FoSS: Modeling Long Range Dependencies and Multimodal Uncertainty in Trajectory Prediction via Fourier State Space Integration

Imagine you are trying to predict where a car will be in the next few seconds. This is a critical job for self-driving cars. If the car guesses wrong, it could cause an accident.

The problem is that current computer models are stuck in a dilemma:

The "Super-Observer" (Transformers): These models look at everything at once and are very accurate, but they are incredibly slow and heavy, like trying to read a whole library to find one word.
The "Speed-Reader" (Recurrent Models): These are fast but often miss the big picture or get confused by complex, long-term patterns.

The paper introduces a new model called FoSS (Fourier–State Space). Think of FoSS as a two-brained detective that solves the mystery of the car's future by looking at the problem in two completely different ways at the same time.

The Two Brains of FoSS

1. The Time-Brain (The "Storyteller")

This part looks at the car's movement exactly as it happens, second by second. It's like watching a movie frame-by-frame.

What it does: It uses a special "Selective State Space" (SSM) engine. Imagine a librarian who only reads the parts of a book that are relevant to the current chapter, ignoring the rest. This allows the model to remember long-term patterns (like "this car usually turns left at this intersection") without getting overwhelmed by too much data. It's fast and efficient.

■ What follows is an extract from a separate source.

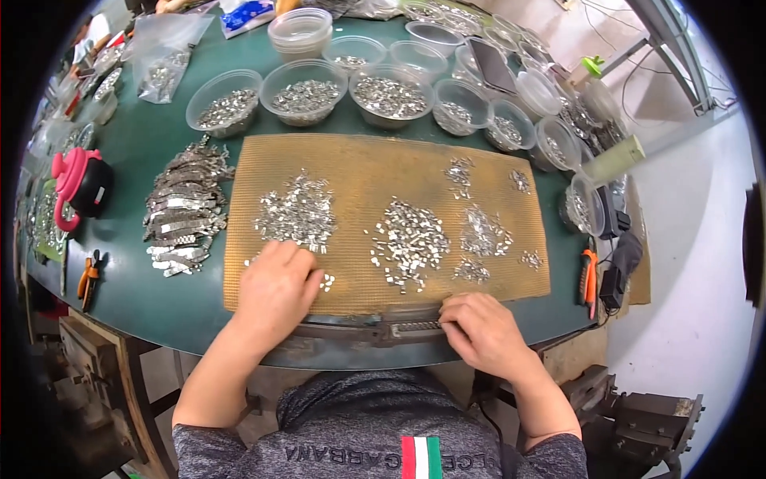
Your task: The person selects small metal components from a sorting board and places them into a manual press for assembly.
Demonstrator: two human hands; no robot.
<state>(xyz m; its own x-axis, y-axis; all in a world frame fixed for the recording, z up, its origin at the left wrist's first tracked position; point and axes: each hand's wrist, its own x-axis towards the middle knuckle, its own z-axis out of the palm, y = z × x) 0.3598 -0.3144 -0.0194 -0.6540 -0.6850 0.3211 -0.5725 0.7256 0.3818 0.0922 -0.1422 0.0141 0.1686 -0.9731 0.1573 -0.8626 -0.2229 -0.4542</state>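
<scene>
My left hand [278, 286] is closed, its fingers curled down onto the lower left of a tan ribbed mat [367, 172]. Its fingertips are hidden, at the near edge of a heap of small silvery metal pieces [299, 209]. At the mat's near edge lies a dark metal bar [351, 330] with a short strip of metal links [415, 326] in it. My right hand [483, 329] is closed at the right end of that strip; what its fingers pinch cannot be made out. Between the hands sits a heap of brighter metal pieces [411, 239]. Smaller heaps [483, 231] lie farther right.
A stack of metal link strips [185, 211] lies left of the mat. Plastic bowls of metal pieces [391, 96] line its far side, with a phone [492, 65] on some. A pink-lidded cup [84, 182] and orange-handled pliers [89, 279] stand left; more pliers [589, 275] lie right.
</scene>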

2. The Frequency-Brain (The "Music Composer")

This is the clever new trick. Instead of looking at the car's path as a line on a graph, this brain breaks the movement down into musical notes (frequencies).

The Low Notes (Bass): These represent the big picture. Is the car going straight? Is it slowing down for a stop sign? These are the "global trends."
The High Notes (Treble): These represent the tiny details. Is the car swerving slightly? Is it jittering because of a bump? These are the "local dynamics."

The Problem with Music: Usually, if you take a song and break it into notes, the low and high notes get mixed up randomly. It's hard for a computer to learn from a song if the bass drum is playing right after the cymbal crash.

The FoSS Solution (HelixSort): The authors invented a "HelixSort" module. Imagine a spiral staircase. They take all the musical notes and arrange them neatly: Low notes at the bottom, high notes at the top.

Now, the computer can listen to the "bass" first to understand the general direction, and then listen to the "treble" to understand the fine details. It's like reading a book from the beginning to the end, rather than jumping around randomly.

How They Work Together

Once both brains have done their job, they meet in the middle:

The Meeting (Cross-Attention): The "Storyteller" (Time) and the "Composer" (Frequency) compare notes. They ask, "Does the big picture match the tiny details?" If they agree, the prediction becomes very strong.
The Crystal Ball (Multimodal Prediction): The car might turn left, or it might go straight. FoSS doesn't just guess one path; it generates multiple possible futures (like a weather forecast saying "70% chance of rain, 30% chance of sun").
The Final Decision: It weighs these possibilities and gives the most likely path, while also telling the car, "I'm pretty sure about this," or "I'm a bit unsure, be careful."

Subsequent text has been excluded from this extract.